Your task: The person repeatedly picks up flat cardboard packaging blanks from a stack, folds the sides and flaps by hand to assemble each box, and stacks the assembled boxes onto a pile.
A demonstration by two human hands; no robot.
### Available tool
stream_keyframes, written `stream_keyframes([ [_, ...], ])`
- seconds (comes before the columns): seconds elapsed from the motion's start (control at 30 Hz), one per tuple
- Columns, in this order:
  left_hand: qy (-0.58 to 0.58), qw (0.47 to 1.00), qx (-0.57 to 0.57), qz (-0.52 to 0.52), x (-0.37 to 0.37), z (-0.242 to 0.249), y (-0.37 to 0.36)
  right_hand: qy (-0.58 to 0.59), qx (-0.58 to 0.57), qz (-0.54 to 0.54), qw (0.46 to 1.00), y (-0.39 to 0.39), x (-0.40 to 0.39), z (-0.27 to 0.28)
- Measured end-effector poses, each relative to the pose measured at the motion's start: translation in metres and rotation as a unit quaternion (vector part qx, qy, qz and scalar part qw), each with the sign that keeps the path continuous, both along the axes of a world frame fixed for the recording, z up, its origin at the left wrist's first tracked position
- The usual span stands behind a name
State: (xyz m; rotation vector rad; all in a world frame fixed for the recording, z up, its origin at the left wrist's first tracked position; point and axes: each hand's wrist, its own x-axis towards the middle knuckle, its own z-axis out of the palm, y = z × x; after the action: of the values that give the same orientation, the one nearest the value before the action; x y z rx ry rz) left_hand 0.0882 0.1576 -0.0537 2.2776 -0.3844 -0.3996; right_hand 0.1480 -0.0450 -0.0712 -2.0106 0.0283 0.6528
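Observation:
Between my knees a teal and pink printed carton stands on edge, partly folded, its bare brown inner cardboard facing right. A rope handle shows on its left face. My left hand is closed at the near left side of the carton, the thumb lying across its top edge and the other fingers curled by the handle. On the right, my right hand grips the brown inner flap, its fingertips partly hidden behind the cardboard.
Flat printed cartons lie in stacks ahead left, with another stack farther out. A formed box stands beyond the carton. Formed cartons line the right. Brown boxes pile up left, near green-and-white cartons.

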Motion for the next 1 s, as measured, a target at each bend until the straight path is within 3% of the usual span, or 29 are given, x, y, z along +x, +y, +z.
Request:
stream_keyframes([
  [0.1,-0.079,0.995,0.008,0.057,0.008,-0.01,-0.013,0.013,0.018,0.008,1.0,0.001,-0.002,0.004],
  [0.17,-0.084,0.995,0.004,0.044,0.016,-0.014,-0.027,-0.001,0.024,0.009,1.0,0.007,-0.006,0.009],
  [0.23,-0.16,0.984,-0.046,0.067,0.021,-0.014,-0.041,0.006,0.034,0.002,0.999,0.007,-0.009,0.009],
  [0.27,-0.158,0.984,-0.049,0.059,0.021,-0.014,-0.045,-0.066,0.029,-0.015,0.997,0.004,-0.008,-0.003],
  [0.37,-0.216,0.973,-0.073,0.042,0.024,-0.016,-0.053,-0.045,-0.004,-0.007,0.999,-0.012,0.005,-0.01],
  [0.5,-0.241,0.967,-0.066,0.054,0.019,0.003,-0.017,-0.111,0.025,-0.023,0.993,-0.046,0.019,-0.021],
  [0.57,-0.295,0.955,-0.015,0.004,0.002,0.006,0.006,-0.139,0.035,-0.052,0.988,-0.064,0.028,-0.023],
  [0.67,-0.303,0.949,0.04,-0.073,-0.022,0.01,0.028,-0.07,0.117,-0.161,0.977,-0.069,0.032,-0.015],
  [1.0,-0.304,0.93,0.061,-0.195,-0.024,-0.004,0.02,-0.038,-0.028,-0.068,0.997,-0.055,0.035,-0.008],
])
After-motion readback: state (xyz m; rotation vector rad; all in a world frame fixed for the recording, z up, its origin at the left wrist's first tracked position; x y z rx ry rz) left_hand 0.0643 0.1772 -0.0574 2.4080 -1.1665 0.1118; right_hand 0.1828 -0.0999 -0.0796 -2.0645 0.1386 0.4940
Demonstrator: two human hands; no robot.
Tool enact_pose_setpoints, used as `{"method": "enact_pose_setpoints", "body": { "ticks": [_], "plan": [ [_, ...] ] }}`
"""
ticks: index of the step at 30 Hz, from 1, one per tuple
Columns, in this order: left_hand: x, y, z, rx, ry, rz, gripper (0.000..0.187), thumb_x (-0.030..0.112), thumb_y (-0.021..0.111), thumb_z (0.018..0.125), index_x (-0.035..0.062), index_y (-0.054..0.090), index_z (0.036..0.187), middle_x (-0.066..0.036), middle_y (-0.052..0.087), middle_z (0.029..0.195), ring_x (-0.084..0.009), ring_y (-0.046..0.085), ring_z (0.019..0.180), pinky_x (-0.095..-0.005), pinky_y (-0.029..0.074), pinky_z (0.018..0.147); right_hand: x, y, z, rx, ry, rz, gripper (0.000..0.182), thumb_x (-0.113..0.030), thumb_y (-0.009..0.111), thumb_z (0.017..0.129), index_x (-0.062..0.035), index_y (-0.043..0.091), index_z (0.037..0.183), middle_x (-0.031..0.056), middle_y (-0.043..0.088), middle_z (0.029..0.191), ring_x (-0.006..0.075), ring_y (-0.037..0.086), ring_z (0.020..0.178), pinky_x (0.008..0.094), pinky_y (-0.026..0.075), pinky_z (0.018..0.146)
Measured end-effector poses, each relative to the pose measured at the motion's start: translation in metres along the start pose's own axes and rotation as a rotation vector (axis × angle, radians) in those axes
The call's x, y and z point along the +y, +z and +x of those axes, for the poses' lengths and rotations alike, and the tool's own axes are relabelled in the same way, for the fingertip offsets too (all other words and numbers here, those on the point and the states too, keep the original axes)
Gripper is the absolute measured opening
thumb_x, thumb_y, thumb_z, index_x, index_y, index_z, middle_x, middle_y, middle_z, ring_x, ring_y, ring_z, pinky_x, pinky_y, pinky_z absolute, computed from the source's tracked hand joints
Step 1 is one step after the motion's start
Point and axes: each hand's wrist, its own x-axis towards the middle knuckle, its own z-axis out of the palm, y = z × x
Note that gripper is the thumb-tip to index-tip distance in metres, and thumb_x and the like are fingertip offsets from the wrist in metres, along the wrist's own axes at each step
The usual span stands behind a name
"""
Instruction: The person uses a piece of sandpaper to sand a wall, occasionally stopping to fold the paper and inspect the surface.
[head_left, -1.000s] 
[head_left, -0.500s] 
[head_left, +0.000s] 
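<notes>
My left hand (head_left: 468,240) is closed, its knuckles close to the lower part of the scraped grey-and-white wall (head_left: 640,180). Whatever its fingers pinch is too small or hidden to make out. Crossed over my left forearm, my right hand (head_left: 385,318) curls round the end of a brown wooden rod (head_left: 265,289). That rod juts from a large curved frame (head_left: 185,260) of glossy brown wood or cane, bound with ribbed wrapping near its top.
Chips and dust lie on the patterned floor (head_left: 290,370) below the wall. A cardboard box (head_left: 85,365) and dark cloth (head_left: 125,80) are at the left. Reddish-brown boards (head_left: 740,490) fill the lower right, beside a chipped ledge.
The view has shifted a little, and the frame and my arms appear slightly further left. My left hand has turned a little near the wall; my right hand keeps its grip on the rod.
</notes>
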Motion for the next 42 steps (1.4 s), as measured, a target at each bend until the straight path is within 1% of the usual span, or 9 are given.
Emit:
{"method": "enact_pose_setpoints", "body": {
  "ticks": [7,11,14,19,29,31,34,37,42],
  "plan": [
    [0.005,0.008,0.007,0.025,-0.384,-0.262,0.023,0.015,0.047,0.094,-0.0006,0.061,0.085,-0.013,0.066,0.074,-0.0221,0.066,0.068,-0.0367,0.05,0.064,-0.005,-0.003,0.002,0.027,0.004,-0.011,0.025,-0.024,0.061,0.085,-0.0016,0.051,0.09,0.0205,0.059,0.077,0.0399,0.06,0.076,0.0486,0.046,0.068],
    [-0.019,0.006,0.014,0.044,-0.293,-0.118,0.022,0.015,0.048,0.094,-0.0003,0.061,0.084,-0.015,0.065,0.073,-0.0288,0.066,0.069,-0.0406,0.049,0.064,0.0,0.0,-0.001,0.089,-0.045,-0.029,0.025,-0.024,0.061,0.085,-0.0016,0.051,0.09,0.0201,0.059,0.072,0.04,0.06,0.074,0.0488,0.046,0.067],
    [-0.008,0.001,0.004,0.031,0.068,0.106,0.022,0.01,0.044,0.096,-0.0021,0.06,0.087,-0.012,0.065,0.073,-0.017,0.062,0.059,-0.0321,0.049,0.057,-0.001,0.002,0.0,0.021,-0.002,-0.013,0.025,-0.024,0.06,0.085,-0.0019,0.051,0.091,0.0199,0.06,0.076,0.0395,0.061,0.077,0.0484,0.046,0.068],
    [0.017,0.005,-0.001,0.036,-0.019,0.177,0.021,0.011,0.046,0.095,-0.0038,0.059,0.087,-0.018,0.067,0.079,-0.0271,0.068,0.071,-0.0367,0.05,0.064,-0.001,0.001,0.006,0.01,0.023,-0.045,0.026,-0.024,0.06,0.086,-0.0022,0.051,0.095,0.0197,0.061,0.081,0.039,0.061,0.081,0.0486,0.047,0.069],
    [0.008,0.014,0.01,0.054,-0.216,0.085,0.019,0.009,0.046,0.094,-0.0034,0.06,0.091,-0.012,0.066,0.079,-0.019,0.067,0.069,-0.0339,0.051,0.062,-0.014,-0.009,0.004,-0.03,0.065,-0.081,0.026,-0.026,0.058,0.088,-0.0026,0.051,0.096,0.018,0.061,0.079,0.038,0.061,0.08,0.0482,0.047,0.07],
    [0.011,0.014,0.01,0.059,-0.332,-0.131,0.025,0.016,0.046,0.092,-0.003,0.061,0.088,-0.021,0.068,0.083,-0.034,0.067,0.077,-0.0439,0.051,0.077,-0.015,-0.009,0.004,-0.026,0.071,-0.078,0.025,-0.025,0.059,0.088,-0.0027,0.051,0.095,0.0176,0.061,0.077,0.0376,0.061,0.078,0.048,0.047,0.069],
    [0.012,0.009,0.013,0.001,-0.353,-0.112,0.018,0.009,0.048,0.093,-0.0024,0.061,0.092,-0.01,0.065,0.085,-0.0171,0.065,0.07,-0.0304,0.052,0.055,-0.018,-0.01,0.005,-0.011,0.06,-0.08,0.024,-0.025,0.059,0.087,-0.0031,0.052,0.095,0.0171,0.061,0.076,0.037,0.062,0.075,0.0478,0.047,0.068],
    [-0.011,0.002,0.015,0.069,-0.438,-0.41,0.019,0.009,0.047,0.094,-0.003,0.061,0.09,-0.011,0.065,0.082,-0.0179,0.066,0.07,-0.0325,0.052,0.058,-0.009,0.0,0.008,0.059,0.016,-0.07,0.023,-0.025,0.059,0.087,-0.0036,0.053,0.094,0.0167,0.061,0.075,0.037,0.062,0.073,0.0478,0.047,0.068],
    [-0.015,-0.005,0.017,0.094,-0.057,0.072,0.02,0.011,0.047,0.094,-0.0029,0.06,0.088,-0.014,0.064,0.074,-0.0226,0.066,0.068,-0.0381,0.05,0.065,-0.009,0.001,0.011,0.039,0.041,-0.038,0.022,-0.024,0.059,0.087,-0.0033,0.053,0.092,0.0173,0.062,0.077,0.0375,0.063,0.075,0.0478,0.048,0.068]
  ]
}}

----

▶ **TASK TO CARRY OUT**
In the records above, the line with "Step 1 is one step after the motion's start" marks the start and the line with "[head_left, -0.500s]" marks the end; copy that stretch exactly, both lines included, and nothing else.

▶ **OUTPUT FOR THIS TASK**
Step 1 is one step after the motion's start
Point and axes: each hand's wrist, its own x-axis towards the middle knuckle, its own z-axis out of the palm, y = z × x
Note that gripper is the thumb-tip to index-tip distance in metres, and thumb_x and the like are fingertip offsets from the wrist in metres, along the wrist's own axes at each step
The usual span stands behind a name
"""
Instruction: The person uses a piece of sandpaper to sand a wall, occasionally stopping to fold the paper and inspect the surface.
[head_left, -1.000s] 
[head_left, -0.500s] 

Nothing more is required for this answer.